ICOs or in as they can also be called – Token sales have several different stages. Before the start of an ICO, companies may decide to open a whitelist registration – in theory, only those investors who had registered for a whitelist can invest during the main token sale. During the whitelist, registration participants are often required to complete KYC and AML. Before an actual ICO begins most companies conduct a Pre ICO or a Pre Sale which allows gathering funds to cover the marketing and operational expenses of the main ICO stage. Another optional stage is a private sale, where only select investors can participate. As a general rule of thumb the earlier the ICO stage, the lower is the price of the tokens due to the increased investment risk. Each ICO stage may or may not be capped. Hard Cap and Soft Cap respectively determine the maximum and the minimum amount of funds to be collected. If a Hardcap is hit before the end of an ICO stage, the token sale stops. If by the end of an ICO stage a Soft Cap is not achieved – all funds are to be returned to the investors.

ICO History

The first ever ICO was conducted by Mastercoin in 2013, raising $5 million. By May 2018, according to the data provided by, over 1600 cryptocurrencies were in circulation. It is safe to assume that the number of existing ICOs is higher because some projects have already been announced but hadn’t been listed on exchanges. The cryptocurrency market capitalization at the beginning of July 2017 topped at over $90 billion, with Bitcoin and Ethereum taking significant shares: over $ 40 billion and over $ 25 billion respectively.

ICO Regulation

Even though ICO regulation continues to be a hot topic in many legislations, a single approach to ICO regulation is yet to be developed. In different legislations, ICO legal status may vary substantially.

In mid-2017, the Securities and Exchange Commission of the United States (SEC) issued clarifications on the ICO and their risks in comparison with traditional investment methods. It was stressed that ICOs could be used to provide fair and legitimate investment opportunities, and proposed to regulate placements under the US Securities Exchange Act of 1934, in particular, to register the offer and sale of tokens to the SEC.

On the 4th of September, 2017, seven Chinese financial regulators formally outlawed all ICOs in the People’s Republic of China, ordering that the incomes from all those that had already passed the ICO be reimbursed to investors. Otherwise, the offender would be “severely punished according to law.” This action led to a massive sales drop and a considerable decrease in the exchange rate of most Cryptocurrencies. Before this ban, ICO attracted the equivalent of nearly $400 million from approximately 100,000 investors. However, a week later, a Chinese financial official said on Chinese national television that the ban on ICO was only temporary, and to be inverted as soon as the ICO governing rules and standards are developed.

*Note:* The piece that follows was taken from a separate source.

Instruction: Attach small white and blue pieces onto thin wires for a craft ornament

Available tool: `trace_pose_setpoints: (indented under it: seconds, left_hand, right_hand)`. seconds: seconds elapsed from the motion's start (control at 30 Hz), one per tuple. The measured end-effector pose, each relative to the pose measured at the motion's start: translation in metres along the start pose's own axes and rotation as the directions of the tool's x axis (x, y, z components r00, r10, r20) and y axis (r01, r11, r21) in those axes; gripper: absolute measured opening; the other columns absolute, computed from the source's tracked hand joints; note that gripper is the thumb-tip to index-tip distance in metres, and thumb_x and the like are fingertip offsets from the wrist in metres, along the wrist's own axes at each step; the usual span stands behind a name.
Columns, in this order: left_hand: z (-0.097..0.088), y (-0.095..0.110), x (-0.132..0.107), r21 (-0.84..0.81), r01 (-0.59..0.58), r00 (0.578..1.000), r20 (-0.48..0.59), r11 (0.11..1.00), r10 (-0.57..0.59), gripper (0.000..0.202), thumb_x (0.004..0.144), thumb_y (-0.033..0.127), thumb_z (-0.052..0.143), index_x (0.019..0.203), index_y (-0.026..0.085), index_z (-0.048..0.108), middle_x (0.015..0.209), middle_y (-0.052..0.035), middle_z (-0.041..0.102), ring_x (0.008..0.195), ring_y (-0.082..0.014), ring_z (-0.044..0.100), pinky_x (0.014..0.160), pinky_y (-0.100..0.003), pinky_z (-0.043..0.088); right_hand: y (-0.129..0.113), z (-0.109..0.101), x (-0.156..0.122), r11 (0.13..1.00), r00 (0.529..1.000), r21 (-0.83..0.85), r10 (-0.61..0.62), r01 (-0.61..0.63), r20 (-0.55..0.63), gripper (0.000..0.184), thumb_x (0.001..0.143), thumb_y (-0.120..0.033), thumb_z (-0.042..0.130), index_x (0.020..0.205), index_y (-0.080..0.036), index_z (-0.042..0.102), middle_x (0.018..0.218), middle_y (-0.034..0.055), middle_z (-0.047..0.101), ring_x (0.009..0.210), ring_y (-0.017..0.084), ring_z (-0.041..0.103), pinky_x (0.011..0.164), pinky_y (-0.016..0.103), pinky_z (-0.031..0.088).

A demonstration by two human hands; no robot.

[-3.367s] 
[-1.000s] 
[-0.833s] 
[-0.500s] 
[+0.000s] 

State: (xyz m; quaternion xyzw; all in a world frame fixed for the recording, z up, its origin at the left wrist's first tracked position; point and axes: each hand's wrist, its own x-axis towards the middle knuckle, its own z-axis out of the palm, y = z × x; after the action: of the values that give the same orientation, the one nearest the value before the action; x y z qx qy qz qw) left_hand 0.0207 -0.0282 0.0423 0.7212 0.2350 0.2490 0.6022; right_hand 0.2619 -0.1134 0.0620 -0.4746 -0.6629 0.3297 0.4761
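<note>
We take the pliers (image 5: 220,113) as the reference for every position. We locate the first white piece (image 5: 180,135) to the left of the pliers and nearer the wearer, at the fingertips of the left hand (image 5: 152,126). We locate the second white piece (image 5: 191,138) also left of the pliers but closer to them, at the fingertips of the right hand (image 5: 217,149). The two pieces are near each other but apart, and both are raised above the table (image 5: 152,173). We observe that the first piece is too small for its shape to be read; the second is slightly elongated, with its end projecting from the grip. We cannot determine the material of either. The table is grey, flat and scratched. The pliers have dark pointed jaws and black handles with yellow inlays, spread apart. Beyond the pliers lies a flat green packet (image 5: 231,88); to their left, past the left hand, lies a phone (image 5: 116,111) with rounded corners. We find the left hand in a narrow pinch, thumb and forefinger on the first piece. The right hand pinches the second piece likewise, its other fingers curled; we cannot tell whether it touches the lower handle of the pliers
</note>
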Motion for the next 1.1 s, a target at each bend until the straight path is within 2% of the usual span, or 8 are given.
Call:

ICOs are also banned in South Korea at the legislative level. At the same time on March 8, 2018, in The Korea Times published a message that the authorities are planning to legalize the ICOs, explaining this by the need to promote technology based on the blockchain.

In September 2017, the Australian Securities and Investments Commission (ASIC) published a guide on legal responsibilities for ICO companies.